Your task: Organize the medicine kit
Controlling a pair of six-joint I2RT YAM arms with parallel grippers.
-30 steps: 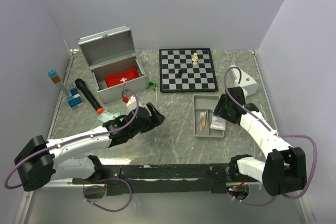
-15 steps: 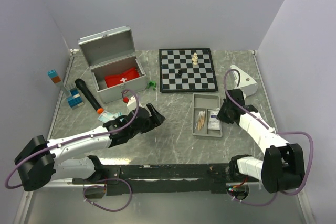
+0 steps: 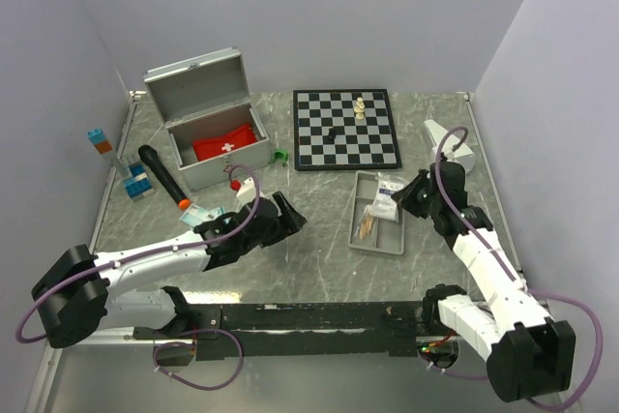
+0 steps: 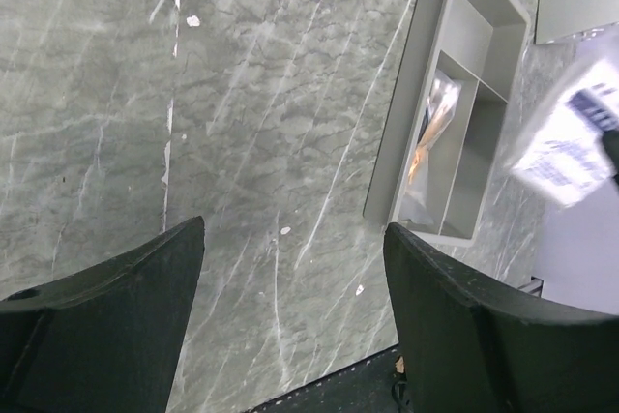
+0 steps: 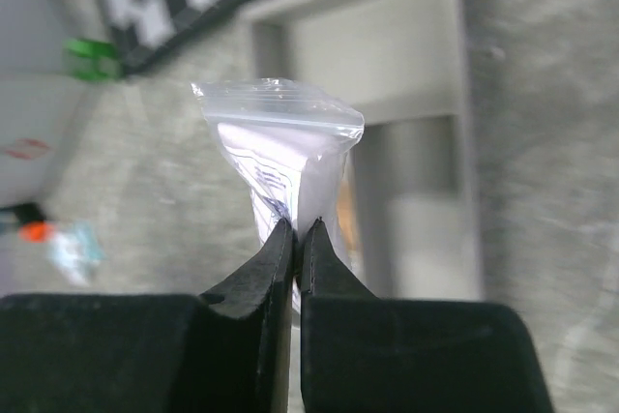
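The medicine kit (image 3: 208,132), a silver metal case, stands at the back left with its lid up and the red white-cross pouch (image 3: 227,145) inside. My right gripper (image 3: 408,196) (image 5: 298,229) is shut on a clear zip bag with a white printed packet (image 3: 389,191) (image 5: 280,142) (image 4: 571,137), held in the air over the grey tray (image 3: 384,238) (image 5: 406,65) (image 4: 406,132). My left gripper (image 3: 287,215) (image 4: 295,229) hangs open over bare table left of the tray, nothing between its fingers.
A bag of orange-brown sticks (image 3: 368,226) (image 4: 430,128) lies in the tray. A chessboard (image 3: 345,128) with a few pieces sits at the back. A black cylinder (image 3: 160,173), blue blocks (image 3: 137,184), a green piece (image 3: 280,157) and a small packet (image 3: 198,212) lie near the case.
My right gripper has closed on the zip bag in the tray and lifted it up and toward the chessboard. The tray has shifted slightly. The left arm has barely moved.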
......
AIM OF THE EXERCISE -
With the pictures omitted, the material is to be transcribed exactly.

FINAL ANSWER -
Your task: Organize the medicine kit
Controlling a pair of six-joint I2RT YAM arms with parallel grippers.
-30 steps: 
-15 steps: 
+0 steps: 
+0 steps: 
+0 steps: 
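The medicine kit (image 3: 208,132), a silver metal case, stands at the back left with its lid up and the red white-cross pouch (image 3: 227,145) inside. My right gripper (image 3: 408,196) (image 5: 298,229) is shut on a clear zip bag with a white printed packet (image 3: 389,191) (image 5: 280,142) (image 4: 571,137), held in the air over the grey tray (image 3: 384,238) (image 5: 406,65) (image 4: 406,132). My left gripper (image 3: 287,215) (image 4: 295,229) hangs open over bare table left of the tray, nothing between its fingers.
A bag of orange-brown sticks (image 3: 368,226) (image 4: 430,128) lies in the tray. A chessboard (image 3: 345,128) with a few pieces sits at the back. A black cylinder (image 3: 160,173), blue blocks (image 3: 137,184), a green piece (image 3: 280,157) and a small packet (image 3: 198,212) lie near the case.
My right gripper has closed on the zip bag in the tray and lifted it up and toward the chessboard. The tray has shifted slightly. The left arm has barely moved.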

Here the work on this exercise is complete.